EXERCISE GOAL: Report the number of lines in the data where the word "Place" appears, and add no other text.

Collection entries
============
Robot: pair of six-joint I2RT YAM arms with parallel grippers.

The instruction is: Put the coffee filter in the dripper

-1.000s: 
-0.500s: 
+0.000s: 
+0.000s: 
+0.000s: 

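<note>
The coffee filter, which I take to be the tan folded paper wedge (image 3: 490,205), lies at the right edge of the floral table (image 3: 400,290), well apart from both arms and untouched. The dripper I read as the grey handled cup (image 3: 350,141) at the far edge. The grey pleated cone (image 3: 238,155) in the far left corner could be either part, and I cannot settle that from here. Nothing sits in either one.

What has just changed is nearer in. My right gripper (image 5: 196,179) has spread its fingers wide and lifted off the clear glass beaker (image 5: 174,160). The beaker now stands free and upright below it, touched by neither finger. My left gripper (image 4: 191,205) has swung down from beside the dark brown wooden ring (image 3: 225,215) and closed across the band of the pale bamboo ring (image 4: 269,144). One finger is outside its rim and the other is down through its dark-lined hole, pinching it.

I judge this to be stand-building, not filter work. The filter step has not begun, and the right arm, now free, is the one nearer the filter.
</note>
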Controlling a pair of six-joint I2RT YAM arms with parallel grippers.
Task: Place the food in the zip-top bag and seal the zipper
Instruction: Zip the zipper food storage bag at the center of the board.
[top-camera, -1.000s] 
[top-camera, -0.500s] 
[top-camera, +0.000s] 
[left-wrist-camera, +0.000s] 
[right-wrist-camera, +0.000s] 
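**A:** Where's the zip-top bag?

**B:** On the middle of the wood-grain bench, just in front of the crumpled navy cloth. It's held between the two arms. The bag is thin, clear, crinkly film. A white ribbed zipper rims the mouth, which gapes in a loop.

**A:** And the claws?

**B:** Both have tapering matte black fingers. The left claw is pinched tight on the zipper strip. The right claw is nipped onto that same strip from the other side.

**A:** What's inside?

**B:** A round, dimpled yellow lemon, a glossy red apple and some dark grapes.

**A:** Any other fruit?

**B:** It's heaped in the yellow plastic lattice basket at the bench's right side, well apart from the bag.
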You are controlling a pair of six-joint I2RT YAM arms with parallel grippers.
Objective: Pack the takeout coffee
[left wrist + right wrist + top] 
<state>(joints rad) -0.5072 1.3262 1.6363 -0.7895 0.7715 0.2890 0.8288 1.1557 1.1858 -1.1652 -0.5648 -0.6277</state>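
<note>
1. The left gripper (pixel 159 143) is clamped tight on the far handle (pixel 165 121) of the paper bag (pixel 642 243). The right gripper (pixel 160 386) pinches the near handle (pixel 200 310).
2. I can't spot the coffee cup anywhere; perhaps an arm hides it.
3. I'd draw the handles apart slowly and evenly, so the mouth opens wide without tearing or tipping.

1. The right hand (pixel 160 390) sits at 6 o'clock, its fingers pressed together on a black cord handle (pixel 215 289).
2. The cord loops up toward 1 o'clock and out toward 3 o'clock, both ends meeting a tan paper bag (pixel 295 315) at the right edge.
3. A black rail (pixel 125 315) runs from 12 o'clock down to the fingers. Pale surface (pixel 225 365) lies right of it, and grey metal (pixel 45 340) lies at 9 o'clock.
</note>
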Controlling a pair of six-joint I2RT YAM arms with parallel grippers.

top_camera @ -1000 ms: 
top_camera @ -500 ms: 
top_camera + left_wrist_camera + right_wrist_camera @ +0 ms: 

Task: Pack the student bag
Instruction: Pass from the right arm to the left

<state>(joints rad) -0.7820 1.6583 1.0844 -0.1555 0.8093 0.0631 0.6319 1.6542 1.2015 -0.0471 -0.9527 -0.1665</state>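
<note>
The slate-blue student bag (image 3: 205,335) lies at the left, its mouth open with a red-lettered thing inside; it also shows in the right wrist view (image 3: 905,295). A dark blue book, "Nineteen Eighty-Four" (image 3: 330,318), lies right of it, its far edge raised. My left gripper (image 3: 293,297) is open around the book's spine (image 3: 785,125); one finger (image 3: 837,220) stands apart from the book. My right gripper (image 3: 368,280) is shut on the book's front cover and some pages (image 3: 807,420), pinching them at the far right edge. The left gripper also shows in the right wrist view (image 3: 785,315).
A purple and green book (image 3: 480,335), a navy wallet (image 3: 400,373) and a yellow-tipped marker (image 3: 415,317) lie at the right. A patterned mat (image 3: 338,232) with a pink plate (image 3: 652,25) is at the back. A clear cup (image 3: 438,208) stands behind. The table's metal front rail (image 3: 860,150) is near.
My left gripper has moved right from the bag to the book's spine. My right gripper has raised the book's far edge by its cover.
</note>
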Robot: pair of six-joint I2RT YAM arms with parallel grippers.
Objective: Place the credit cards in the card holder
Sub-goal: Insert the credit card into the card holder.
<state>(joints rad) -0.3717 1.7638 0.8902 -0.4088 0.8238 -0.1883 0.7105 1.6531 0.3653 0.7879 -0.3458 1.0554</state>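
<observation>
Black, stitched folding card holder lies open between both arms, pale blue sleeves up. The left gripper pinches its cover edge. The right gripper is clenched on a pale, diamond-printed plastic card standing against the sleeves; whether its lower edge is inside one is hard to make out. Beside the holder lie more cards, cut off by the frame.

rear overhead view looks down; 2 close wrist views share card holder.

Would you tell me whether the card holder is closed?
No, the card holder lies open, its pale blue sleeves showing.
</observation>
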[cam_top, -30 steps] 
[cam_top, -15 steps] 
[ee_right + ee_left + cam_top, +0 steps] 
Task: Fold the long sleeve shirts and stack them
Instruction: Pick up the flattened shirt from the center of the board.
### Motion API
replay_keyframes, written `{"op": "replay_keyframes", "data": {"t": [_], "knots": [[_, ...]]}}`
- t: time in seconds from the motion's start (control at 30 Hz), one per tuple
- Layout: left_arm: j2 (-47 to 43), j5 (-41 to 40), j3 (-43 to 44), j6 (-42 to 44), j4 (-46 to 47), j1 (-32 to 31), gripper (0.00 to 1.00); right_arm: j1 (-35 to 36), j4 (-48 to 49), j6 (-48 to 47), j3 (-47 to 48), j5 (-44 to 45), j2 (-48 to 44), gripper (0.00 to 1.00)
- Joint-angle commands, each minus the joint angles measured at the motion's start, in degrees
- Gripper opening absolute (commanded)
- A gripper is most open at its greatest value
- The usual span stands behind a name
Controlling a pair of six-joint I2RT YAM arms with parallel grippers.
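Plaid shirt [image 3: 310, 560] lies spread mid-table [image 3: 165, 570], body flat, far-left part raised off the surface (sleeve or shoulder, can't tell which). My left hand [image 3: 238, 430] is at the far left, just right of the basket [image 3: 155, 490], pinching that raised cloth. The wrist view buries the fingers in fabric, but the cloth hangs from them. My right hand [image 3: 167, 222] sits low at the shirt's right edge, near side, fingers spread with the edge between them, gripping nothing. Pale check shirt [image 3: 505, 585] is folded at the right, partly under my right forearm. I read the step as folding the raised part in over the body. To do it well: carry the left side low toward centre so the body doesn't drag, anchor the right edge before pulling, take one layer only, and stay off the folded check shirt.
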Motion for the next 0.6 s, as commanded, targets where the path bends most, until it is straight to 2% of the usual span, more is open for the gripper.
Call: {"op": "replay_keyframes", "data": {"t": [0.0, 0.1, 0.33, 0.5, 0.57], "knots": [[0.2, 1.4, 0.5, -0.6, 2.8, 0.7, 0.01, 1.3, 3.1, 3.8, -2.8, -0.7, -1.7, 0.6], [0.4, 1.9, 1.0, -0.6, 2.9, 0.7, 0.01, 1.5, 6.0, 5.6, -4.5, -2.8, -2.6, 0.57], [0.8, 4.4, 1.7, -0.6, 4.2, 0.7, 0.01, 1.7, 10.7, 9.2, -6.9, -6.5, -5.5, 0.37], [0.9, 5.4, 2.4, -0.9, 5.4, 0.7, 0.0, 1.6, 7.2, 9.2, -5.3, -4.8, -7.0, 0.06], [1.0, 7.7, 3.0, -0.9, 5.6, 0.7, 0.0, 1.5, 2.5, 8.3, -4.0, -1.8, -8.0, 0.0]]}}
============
WRITTEN RESPONSE: 2